Content starts
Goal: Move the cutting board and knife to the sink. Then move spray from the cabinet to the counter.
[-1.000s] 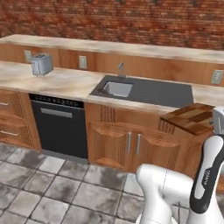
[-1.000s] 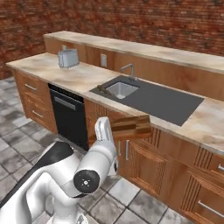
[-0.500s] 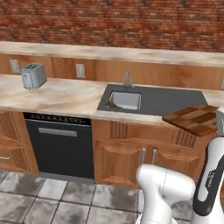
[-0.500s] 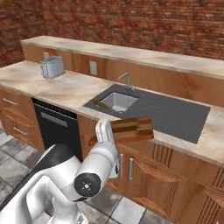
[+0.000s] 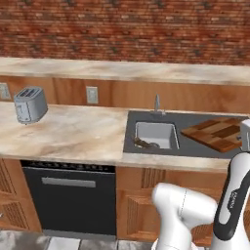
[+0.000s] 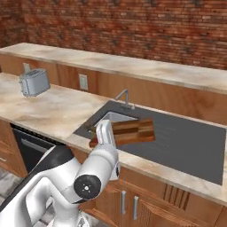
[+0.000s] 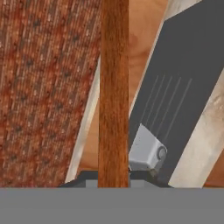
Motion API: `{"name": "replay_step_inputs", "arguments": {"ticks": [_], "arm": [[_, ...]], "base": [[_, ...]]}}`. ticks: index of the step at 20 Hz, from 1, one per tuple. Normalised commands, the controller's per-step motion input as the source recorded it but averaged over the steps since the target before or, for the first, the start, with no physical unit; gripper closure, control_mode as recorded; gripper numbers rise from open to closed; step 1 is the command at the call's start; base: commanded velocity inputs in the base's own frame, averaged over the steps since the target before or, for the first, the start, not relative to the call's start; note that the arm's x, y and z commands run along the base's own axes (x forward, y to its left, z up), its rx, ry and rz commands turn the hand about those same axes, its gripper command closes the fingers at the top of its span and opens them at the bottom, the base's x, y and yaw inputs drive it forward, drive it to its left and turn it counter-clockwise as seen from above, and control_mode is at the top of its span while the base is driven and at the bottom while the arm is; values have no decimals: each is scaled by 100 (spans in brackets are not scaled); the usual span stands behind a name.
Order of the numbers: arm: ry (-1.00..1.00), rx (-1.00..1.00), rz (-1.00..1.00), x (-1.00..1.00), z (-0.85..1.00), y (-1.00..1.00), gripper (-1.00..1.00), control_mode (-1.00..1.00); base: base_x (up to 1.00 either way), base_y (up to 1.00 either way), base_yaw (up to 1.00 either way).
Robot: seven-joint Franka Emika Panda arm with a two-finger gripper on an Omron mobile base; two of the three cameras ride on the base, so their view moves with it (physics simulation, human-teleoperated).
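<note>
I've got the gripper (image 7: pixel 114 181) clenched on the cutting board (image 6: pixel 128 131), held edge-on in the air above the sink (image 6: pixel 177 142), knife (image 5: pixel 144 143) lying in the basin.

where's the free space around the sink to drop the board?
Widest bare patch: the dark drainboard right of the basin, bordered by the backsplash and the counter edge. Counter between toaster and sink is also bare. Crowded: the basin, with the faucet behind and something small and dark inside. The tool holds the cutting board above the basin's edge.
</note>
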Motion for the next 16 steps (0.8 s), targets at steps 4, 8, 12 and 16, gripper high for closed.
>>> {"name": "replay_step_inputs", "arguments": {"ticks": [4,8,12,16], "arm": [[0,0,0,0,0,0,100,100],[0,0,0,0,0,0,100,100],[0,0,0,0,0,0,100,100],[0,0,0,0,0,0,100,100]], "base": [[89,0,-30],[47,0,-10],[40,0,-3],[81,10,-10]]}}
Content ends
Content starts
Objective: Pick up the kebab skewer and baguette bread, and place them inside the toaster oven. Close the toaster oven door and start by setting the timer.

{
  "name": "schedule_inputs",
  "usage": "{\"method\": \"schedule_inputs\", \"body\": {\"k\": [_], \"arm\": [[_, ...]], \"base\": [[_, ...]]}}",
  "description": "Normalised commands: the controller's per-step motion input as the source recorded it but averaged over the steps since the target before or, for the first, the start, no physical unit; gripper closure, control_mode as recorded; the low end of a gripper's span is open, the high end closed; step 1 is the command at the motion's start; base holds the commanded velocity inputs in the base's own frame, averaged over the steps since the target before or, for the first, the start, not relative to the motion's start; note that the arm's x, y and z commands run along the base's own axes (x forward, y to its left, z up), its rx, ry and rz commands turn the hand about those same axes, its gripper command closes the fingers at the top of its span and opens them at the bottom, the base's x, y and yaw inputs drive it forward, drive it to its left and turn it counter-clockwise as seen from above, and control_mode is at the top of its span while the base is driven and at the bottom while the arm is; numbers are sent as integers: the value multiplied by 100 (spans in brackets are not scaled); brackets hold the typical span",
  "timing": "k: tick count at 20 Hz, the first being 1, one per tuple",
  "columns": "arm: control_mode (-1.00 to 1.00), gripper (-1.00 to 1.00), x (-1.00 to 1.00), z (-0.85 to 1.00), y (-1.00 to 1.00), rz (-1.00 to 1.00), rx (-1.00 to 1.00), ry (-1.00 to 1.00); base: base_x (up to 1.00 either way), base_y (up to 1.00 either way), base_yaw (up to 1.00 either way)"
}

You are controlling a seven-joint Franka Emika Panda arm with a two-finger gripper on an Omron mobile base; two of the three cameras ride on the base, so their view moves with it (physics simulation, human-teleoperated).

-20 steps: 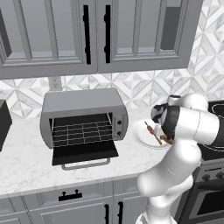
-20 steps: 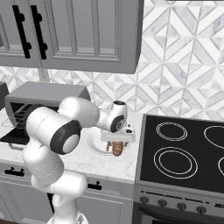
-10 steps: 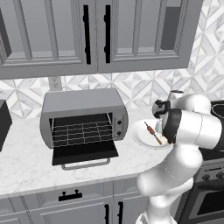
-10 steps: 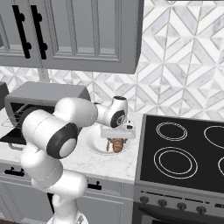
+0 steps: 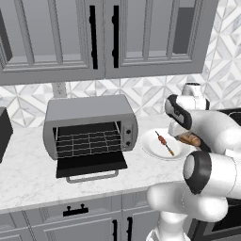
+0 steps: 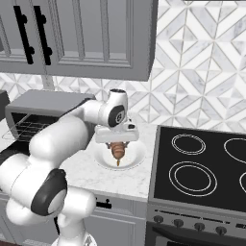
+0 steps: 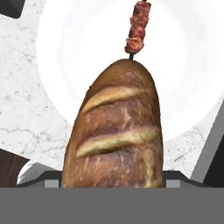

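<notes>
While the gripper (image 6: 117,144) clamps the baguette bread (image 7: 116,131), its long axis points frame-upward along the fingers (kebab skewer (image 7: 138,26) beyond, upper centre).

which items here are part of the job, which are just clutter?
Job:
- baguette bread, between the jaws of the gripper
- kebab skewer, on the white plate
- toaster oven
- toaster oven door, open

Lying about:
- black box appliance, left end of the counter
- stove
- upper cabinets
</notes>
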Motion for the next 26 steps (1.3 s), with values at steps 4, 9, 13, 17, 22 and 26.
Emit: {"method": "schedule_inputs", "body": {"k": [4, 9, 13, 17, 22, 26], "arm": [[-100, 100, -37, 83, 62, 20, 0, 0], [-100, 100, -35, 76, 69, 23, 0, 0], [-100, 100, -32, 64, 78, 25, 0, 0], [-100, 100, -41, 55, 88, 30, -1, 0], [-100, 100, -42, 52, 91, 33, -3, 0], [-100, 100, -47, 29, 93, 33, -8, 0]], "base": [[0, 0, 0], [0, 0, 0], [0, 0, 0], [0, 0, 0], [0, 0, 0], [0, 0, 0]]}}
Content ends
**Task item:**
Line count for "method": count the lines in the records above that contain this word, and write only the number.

**Solution to the exercise:**
2